The unprecedented climbdown saw Ireland's justice minister admit that gardai were to blame all along for bungling the extradition of an IRA bombing suspect last month. At the time, Dublin publicly claimed British authorities were responsible.

Following protracted questioning by an Opposition TD, the minister, Nora Owen, conceded in a written reply that the original British application for the extradition of Anthony Duncan, 27, wanted for questioning in connection with Semtex bombs in Brighton and Bognor Regis in 1994, was mislaid during photocopying by gardai.

The disclosure led to angry scenes in the Dail, which had to be adjourned twice by the Ceann Comhairle (Speaker) as Opposition parties demanded an immediate emergency debate. The Taoiseach, John Bruton, was only willing to agree to a debate next week.

It was suggested yesterday that the error over the warrant was not spotted because of the quality of the photocopies. In Dublin district court on 13 April, Irish state counsel indicated that the documents had been "fundamentally flawed".

A garda spokesman last night admitted the five-page warrant's original cover sheet with official British stamps on the back had been inadvertently mislaid by gardai and accidentally shredded, and a copy mistakenly put in its place.
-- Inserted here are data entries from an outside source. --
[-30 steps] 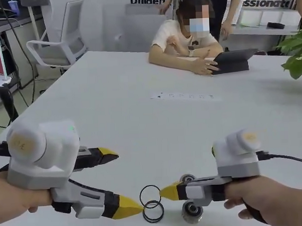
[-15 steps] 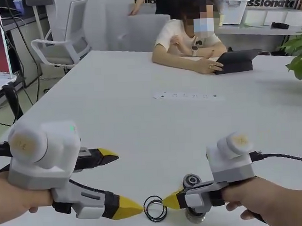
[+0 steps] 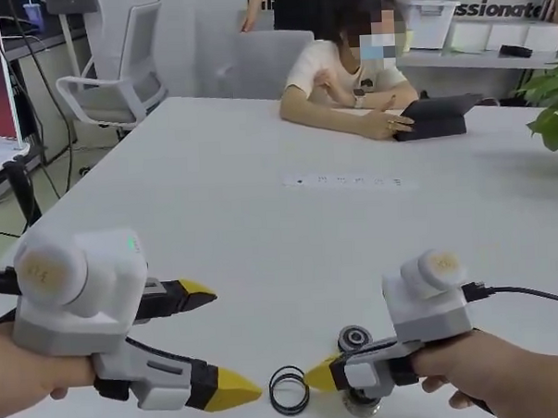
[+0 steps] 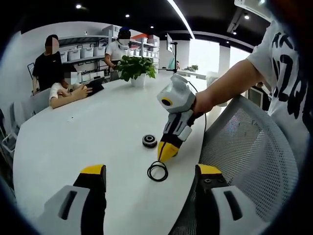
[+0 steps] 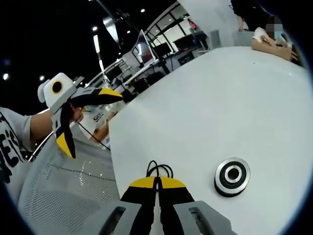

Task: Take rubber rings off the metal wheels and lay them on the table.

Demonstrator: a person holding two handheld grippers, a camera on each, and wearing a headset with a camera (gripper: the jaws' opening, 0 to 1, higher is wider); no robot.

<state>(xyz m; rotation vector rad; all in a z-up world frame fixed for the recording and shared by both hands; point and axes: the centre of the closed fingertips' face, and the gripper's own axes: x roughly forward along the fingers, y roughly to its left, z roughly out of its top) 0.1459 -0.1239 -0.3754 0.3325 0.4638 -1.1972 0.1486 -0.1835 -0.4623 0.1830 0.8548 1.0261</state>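
Note:
Two thin black rubber rings [image 3: 289, 391] [image 4: 157, 171] [image 5: 159, 169] lie overlapping on the white table near its front edge. My right gripper [image 3: 314, 378] [image 5: 156, 183] is shut, its yellow tips at the rim of the upper ring and seemingly pinching it. One metal wheel [image 3: 355, 337] [image 4: 149, 141] [image 5: 232, 176] stands bare just beyond that gripper. A second wheel [image 3: 362, 405] is partly hidden beneath it. My left gripper [image 3: 220, 339] [image 4: 151, 171] hovers open to the left of the rings, holding nothing. It also shows as the left gripper [image 5: 68, 115] in the right gripper view.
A person sits at the table's far side with a dark tablet [image 3: 432, 112]. A potted plant [image 3: 550, 105] stands at the right edge, an office chair [image 3: 116, 73] at the back left. A mesh chair back [image 4: 244, 152] is close behind the front edge.
My right gripper has come down and slightly left, bringing the raised ring onto the one lying on the table. The left gripper has stayed put and open.

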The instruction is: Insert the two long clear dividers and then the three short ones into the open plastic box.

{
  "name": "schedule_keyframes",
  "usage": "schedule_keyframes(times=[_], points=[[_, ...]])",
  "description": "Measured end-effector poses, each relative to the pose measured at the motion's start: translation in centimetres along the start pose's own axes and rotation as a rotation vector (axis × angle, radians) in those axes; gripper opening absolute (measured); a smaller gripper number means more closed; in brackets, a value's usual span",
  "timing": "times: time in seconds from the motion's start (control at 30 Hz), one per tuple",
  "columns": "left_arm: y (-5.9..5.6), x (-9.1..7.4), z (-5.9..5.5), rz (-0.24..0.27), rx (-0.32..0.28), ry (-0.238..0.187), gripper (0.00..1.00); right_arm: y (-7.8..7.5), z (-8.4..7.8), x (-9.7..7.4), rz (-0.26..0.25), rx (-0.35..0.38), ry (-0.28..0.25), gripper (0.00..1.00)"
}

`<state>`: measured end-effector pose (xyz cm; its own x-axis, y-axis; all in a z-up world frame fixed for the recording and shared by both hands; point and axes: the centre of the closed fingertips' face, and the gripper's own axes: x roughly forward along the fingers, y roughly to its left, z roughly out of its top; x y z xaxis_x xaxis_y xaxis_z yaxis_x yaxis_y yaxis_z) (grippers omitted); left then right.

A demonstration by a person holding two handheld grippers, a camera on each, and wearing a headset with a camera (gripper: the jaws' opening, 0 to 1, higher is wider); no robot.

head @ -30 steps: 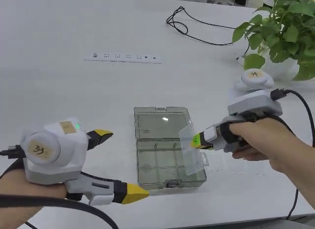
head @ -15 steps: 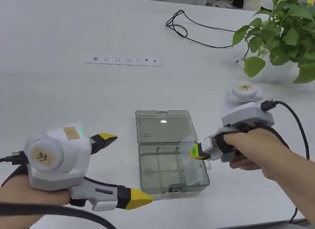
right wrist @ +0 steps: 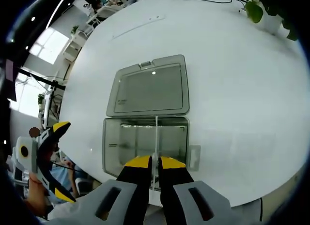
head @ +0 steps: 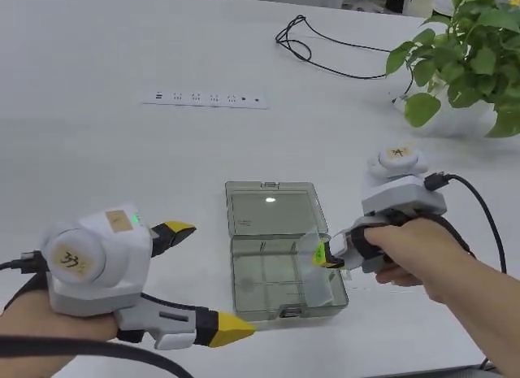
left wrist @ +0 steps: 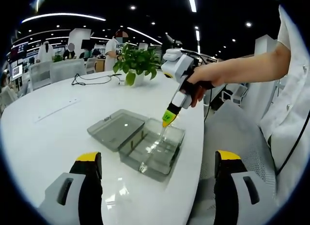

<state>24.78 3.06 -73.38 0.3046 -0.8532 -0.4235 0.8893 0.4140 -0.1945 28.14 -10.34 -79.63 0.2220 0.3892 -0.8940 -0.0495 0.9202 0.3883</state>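
At the left of the head view, the left gripper (head: 211, 279), a white unit with black arms and yellow tips, hovers above the white tabletop (head: 97, 150). Its fingers (head: 183, 229) are spread wide and hold nothing. Further back lies a flat white power strip (head: 207, 97).

Right of that gripper, in the middle, sits the smoky translucent plastic box (head: 268, 211). It is open, with the lid laid flat behind the tray and joined at the hinge. A clear plastic divider sheet (head: 315, 268) reaches down into the right part of the tray; in the left gripper view it slants from the fingers above into the box, and in the right gripper view it shows edge-on as a thin line across the tray towards the hinge. Whether it sits in a slot cannot be told.

The right gripper (head: 322, 254) holds the divider's upper edge, its yellow-tipped fingers pinched tight on the sheet over the tray's right side. A small clear piece (right wrist: 193, 158) lies on the tabletop just beside the box's right wall.

Far back, a looped black cable (head: 317, 49) lies on the tabletop, and at the right edge stands a leafy green potted plant (head: 463, 53).
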Motion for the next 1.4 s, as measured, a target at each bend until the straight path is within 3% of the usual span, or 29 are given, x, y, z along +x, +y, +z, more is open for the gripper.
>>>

He said the facts only emerged after lengthy contacts with London over what had been sent. "We've acknowledged our mistake and senior management at New Scotland Yard have been made aware of our findings," he said.

The embarrassment has increased pressure on the embattled Mrs Owen, whose term of office has coincided with a series of garda failures.

These have included the failure to stop a multi-million pound security depot robbery carried out after weeks of surveillance was abandoned; the overlooking by detectives at the scene of the crime of a murder weapon used to kill a five-year-old; and the disappearance of the corpse of a murdered man in Cork City from under detectives' noses. In addition, the minister has been unable to settle a bitter feud between rival garda representative bodies.

In yesterday's disclosure, the minister told Progressive Democrat TD Liz O'Donnell that she was unable to explain what had happened to the extradition documents "owing to a failure to receive the appropriate information".

The minister's reply said the original warrant arrived with gardai on 12 April. After the document was mislaid: "An extensive search had failed to locate the original warrant," it said. "The Garda authorities had concluded ... that the only explanation was that the original had been destroyed accidentally when copies were being made."

Following yesterday's disclosure, Ms O'Donnell claimed that "highly placed [Irish] government sources misled the public and the media when they pointed the finger of blame at the UK authorities". And she asked: "Was the minister being being kept in the dark, or was the Department of Justice keeping the Dail in the dark?"

Pointing out that the earlier Irish accusations had prompted calls for the resignation of the British Attorney General, Ms O'Donnell went on to ask "whether anyone in Ireland will accept responsibility for this comedy of errors, compounded by a misleading accusation against the British".